I leaned in even closer, grinning. “So. A prince did send you after all.”

His mouth snapped shut immediately.

“Which one of them was it?” I said.

Silence. His eyes darted frantically, reflecting the light of the sun. I took some satisfaction in knowing that he wouldn’t be coming up to the surface again any time soon, not if he was reporting yet another failure to an actual demon prince. Stabbing him through the heart was going to hurt, but whatever punishment awaited him was going to be so, so much worse.

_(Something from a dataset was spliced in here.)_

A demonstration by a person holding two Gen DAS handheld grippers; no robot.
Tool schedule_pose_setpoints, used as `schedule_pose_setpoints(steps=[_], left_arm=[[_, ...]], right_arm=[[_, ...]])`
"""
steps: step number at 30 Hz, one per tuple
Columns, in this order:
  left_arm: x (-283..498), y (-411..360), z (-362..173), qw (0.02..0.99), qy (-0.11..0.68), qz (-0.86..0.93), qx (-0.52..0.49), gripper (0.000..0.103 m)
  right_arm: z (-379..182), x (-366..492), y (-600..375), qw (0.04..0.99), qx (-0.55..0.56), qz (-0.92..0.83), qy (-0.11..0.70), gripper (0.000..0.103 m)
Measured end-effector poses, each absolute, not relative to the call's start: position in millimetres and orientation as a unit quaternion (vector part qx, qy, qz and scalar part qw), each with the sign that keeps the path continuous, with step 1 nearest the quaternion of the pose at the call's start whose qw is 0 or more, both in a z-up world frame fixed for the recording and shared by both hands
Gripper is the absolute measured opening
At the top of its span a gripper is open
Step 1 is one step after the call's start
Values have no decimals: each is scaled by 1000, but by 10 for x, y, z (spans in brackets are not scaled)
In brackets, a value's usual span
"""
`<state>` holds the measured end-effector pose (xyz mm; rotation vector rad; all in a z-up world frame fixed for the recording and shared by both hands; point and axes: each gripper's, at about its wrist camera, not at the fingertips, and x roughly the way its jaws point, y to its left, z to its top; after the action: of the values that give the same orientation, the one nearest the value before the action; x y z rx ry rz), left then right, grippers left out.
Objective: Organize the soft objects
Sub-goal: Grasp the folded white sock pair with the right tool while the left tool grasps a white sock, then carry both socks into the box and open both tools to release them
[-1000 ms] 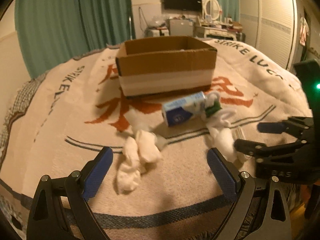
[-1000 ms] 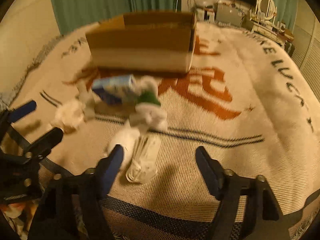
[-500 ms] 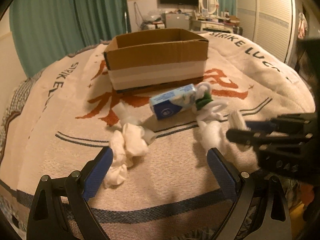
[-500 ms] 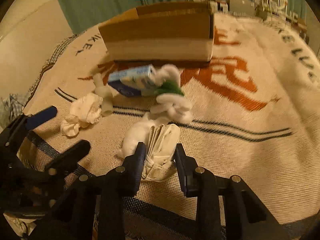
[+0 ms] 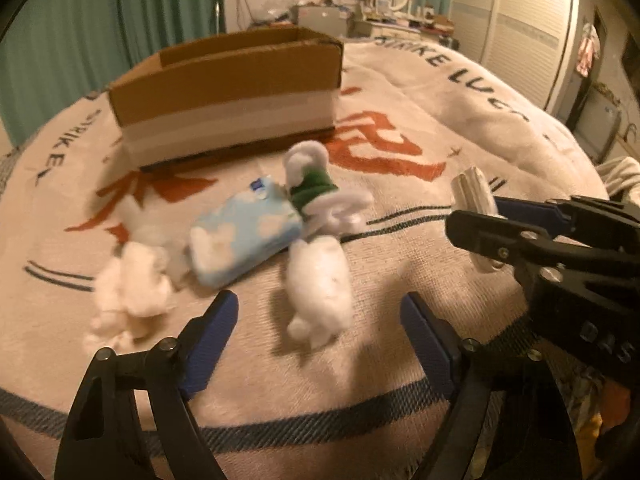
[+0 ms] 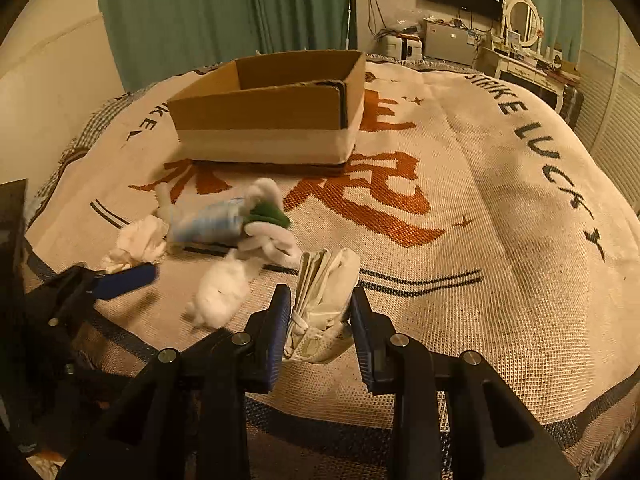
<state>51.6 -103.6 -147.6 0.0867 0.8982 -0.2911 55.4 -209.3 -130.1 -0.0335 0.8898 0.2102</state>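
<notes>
The right gripper (image 6: 320, 316) is pinching a soft, light folded mask (image 6: 326, 300) near the bed's (image 6: 500, 240) edge, while the left gripper (image 5: 320, 332), closing but empty, is straddling a squashy fluffy wad (image 5: 318, 280), best taken mid-body.

A bed under a cream woven blanket (image 6: 460, 184) with orange characters carries 1 open cardboard box (image 6: 272, 120), a blue tissue pack (image 5: 244, 236) and white soft bundles (image 5: 320, 284).
</notes>
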Motion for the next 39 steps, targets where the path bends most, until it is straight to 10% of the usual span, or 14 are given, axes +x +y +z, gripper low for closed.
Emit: schedule_pose_setpoints(steps=[9, 25, 39], left_arm=[[632, -1079, -1612, 882, 443, -151, 43, 29], [222, -625, -932, 916, 377, -136, 19, 27], [685, -338, 334, 960, 255, -114, 25, 27]], right_arm=[[-1442, 632, -2148, 890, -3, 108, 443, 30], [-1120, 445, -1972, 907, -6, 117, 405, 30], [281, 875, -1608, 948, -33, 165, 272, 30]])
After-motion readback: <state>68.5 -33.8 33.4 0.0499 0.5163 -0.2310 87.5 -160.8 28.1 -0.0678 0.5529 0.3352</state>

“Listen,” I said, reaching down to pat him on the chest, just by where my foot was resting. “You should just tell me, really. It’s going to be the same shit either way. Your master’s probably ultra pissed at this point. You’re going to get snuffed out regardless.”

He shook his head.

I shook mine, too, and sighed heavily. “It’s your funeral. Welp. Nice knowing you, I guess. Send my regards to your master. Tell them to stop fucking bugging me already.”

The man said nothing more, even when I ran my sword straight into his chest and pierced his heart, even as the light left his eyes. He thrashed and cried out, sure, but that was part of the demonic husk’s natural response to, well, being killed. I pulled my sword out and backed away, holding my hand up to my nose, because the next bit was always the worst.

Within the expanding pool of his own blood, the man’s corpse twitched and shuddered as it began its process of literally returning to hell. I don’t know what kind of sick demon scientist decided that this was the best way to recycle their resources, but it was how things worked for them. Demon husks decomposed as soon as they died, doing exactly as this guy’s host body was doing: skin and muscles sloughing off, bones charring in flames and melting into nothing, blood and internal organs disintegrating.